> **Task description**: From the entries below, gather every line containing the string "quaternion".

> **Extracted data entries**:
^^^^^^^^

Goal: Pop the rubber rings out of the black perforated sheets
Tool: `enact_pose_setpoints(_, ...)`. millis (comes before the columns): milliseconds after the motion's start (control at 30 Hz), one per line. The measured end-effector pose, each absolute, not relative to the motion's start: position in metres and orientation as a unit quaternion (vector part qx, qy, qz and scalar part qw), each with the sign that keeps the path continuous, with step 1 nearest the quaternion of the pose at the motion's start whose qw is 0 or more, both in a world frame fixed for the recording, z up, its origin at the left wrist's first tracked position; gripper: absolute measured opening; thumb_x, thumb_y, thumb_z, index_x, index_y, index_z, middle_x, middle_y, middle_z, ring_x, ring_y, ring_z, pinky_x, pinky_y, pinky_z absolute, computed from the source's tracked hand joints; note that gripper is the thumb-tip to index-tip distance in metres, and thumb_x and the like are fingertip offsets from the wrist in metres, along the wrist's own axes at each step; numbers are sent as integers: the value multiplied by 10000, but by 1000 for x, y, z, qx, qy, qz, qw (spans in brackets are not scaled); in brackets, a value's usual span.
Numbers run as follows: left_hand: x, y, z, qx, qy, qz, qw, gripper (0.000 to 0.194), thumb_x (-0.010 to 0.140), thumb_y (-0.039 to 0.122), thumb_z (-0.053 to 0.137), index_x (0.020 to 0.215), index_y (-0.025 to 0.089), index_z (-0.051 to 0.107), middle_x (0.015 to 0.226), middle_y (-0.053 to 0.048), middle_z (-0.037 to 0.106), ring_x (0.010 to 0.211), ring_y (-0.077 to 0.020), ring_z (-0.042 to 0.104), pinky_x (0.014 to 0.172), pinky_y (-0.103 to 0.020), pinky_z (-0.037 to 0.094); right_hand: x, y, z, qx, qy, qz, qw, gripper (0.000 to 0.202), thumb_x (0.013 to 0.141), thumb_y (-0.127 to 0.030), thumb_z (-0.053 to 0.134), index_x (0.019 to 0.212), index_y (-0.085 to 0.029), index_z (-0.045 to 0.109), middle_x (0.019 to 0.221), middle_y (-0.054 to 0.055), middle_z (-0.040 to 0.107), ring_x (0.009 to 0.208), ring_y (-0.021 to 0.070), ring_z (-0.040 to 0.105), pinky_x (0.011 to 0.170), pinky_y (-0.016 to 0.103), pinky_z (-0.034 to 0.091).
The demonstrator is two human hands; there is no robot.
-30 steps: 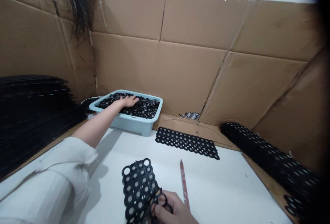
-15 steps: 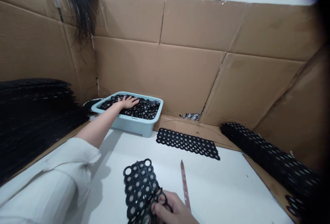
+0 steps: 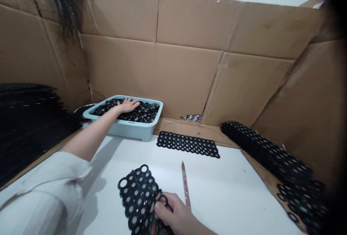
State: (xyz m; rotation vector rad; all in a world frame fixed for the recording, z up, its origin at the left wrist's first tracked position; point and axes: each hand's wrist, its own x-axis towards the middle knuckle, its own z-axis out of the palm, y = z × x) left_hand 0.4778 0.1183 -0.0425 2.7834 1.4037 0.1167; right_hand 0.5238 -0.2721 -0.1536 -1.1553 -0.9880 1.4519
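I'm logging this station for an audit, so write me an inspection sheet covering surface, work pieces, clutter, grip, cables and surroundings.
Surface: flat white tabletop.
Work pieces: black ring-mesh piece in front; light-blue rectangular plastic bin of heaped black rings; black ring-mesh strip lying flat toward the back.
Clutter: slim reddish pointed stick on the tabletop.
Grip: right hand pinches the black ring-mesh piece; left hand spread palm-down over the black rings, contact unclear.
Cables: nothing seen.
Surroundings: brown cardboard walls; black layered stack at left; black ring-mesh stack at right.
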Motion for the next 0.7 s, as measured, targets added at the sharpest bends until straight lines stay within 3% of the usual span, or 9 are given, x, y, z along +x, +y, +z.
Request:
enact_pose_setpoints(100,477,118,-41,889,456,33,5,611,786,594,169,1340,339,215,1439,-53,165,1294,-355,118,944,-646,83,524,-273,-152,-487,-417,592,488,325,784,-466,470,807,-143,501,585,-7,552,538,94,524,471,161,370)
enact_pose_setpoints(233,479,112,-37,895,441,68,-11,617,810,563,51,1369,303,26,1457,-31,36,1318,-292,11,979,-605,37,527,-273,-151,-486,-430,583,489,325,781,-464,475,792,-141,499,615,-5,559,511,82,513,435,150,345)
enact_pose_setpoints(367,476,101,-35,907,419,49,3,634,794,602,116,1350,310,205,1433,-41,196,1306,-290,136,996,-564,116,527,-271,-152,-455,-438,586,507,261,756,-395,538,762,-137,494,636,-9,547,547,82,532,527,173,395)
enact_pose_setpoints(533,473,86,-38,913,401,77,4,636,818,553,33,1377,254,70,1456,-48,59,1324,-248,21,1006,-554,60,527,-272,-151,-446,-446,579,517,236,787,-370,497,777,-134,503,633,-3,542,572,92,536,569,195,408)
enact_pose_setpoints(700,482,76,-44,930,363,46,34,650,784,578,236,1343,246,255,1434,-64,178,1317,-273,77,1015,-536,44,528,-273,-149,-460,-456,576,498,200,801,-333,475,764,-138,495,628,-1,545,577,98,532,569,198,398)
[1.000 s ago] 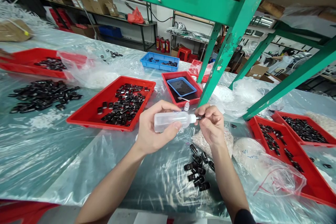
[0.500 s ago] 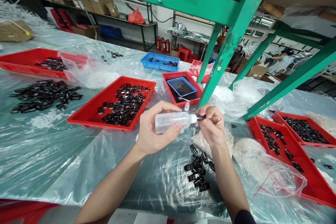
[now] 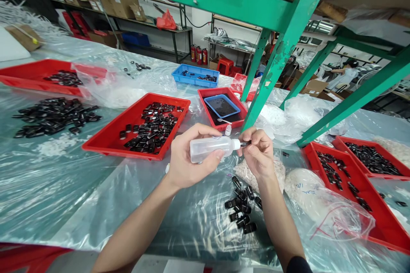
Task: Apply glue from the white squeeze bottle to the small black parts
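Observation:
My left hand [image 3: 188, 158] is wrapped round a clear squeeze bottle [image 3: 209, 149] with a white cap, lying sideways in the grip. Its narrow tip points right and meets a small black part [image 3: 246, 143]. My right hand [image 3: 260, 153] pinches that part between thumb and fingers, which hide much of it. Below the hands lies a loose pile of glossy black parts [image 3: 242, 209] on the plastic-covered table [image 3: 144, 217]. Behind my right wrist rests a clear bag of pale small pieces [image 3: 278, 170].
A red tray [image 3: 105, 145] of black parts stands left of the hands, with a black heap [image 3: 54, 115] farther left. Another red tray [image 3: 384, 226] lies right, beside a plastic bag [image 3: 326, 204]. A green metal post [image 3: 272, 72] rises just beyond the hands.
My hands, the bottle and the black part are almost unmoved. A white object has come into view at the far left edge, in front of the cardboard box.

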The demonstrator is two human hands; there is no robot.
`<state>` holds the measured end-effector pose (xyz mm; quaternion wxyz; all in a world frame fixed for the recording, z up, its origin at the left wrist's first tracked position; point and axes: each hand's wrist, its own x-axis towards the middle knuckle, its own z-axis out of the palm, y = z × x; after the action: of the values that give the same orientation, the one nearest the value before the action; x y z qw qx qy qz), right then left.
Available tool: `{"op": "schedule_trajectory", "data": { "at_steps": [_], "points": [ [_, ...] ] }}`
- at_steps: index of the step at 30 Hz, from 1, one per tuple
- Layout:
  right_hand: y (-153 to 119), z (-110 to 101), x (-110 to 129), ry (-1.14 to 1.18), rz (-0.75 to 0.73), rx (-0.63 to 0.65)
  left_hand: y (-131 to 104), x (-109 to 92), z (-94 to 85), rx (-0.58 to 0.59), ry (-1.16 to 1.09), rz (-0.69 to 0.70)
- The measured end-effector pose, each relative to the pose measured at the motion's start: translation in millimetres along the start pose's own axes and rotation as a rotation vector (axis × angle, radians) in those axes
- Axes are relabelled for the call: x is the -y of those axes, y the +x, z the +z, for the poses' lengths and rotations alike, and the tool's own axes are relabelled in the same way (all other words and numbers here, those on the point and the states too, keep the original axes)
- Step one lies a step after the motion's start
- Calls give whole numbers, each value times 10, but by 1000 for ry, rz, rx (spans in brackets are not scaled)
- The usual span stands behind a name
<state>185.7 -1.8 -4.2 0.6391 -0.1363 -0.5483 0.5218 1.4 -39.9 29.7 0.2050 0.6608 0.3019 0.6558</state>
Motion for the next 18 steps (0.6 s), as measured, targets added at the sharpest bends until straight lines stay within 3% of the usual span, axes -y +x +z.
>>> {"op": "schedule_trajectory", "data": {
  "at_steps": [13, 18],
  "points": [
    [9, 12, 16, 44, 4, 18, -33, 57, -11, -18, -36, -35],
    [6, 7, 19, 66, 72, -16, -71, 164, -8, -29, -216, -162]
  ]
}}
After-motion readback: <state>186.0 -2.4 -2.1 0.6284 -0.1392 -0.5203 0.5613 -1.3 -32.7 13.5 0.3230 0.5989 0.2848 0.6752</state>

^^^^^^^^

> **Solved exercise**:
Tool: `enact_pose_setpoints(_, ...)`. millis (comes before the columns): milliseconds after the motion's start (control at 30 Hz), one per line. The measured end-effector pose, each absolute, not relative to the motion's start: position in metres and orientation as a unit quaternion (vector part qx, qy, qz and scalar part qw), each with the sign that keeps the path continuous, with step 1 nearest the quaternion of the pose at the motion's start whose qw is 0 or more, both in a world frame fixed for the recording, z up, its origin at the left wrist's first tracked position; gripper: absolute measured opening; thumb_x, thumb_y, thumb_z, index_x, index_y, index_z, middle_x, middle_y, middle_z, ring_x, ring_y, ring_z, pinky_x, pinky_y, pinky_z absolute, computed from the source's tracked hand joints; note that gripper is the thumb-tip to index-tip distance in metres, and thumb_x and the like are fingertip offsets from the wrist in metres, along the wrist's own axes at each step; numbers are sent as integers: the value multiplied by 10000, but by 1000 for x, y, z, qx, qy, qz, qw (spans in brackets are not scaled); in brackets, a value's usual span.
`<state>` holds the measured end-effector pose (xyz mm; quaternion wxyz; all in a world frame fixed for the recording, z up, its origin at the left wrist's first tracked position; point and axes: each hand's wrist, its own x-axis towards the middle knuckle, its own z-axis out of the palm, y = z × x; after the action: of the values that give the same orientation, the one nearest the value before the action; x y z qw qx qy qz), right then left.

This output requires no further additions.